● **Task to complete**
When the string "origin" is part of a line below, that line should be copied.

━━━━

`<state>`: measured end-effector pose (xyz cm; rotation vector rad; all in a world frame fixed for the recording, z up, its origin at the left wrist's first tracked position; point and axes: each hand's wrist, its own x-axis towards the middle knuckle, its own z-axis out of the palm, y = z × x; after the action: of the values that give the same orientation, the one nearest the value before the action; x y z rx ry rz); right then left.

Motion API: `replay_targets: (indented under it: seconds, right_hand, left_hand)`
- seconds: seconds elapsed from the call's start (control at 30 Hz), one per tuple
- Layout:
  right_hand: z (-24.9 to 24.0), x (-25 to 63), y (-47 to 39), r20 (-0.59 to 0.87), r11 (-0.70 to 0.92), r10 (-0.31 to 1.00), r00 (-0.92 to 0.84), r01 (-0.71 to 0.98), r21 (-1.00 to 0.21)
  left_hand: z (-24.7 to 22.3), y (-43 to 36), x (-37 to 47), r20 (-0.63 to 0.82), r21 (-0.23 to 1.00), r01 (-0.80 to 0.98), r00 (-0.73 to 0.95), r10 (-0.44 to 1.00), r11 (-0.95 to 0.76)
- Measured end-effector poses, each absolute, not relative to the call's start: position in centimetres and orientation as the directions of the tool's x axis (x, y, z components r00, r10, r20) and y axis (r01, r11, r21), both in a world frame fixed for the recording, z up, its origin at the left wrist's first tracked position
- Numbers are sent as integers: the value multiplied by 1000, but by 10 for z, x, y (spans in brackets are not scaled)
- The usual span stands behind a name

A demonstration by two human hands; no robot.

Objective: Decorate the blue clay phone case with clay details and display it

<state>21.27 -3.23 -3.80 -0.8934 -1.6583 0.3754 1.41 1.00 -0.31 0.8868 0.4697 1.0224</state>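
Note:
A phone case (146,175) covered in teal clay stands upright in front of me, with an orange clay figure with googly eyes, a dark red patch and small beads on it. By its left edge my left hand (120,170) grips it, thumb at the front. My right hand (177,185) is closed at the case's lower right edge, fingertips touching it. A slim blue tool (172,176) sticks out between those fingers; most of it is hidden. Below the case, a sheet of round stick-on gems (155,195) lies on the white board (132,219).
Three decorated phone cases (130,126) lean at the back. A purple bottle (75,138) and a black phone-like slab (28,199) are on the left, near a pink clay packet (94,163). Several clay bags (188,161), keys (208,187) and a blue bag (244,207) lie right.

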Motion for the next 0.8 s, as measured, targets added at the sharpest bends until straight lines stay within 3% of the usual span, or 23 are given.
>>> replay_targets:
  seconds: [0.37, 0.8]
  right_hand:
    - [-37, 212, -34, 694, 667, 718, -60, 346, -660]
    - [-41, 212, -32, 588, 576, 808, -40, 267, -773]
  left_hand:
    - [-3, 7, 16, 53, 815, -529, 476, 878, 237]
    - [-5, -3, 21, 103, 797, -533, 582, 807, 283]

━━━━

● **Answer area**
`<state>`: measured end-effector pose (xyz cm; rotation vector rad; all in a world frame fixed for the recording, z up, its origin at the left wrist's first tracked position; point and axes: each hand's wrist, its own x-axis towards the middle knuckle, its own z-axis out of the palm, y = z × x; after the action: of the values that give the same orientation, the one nearest the value before the action; x y z rx ry rz); right then left.
- Measured end-effector poses, each absolute, not relative to the call's start: position in centimetres and orientation as the directions of the tool's x axis (x, y, z components r00, r10, r20) and y axis (r01, r11, r21), both in a world frame fixed for the recording, z up, its origin at the left wrist's first tracked position

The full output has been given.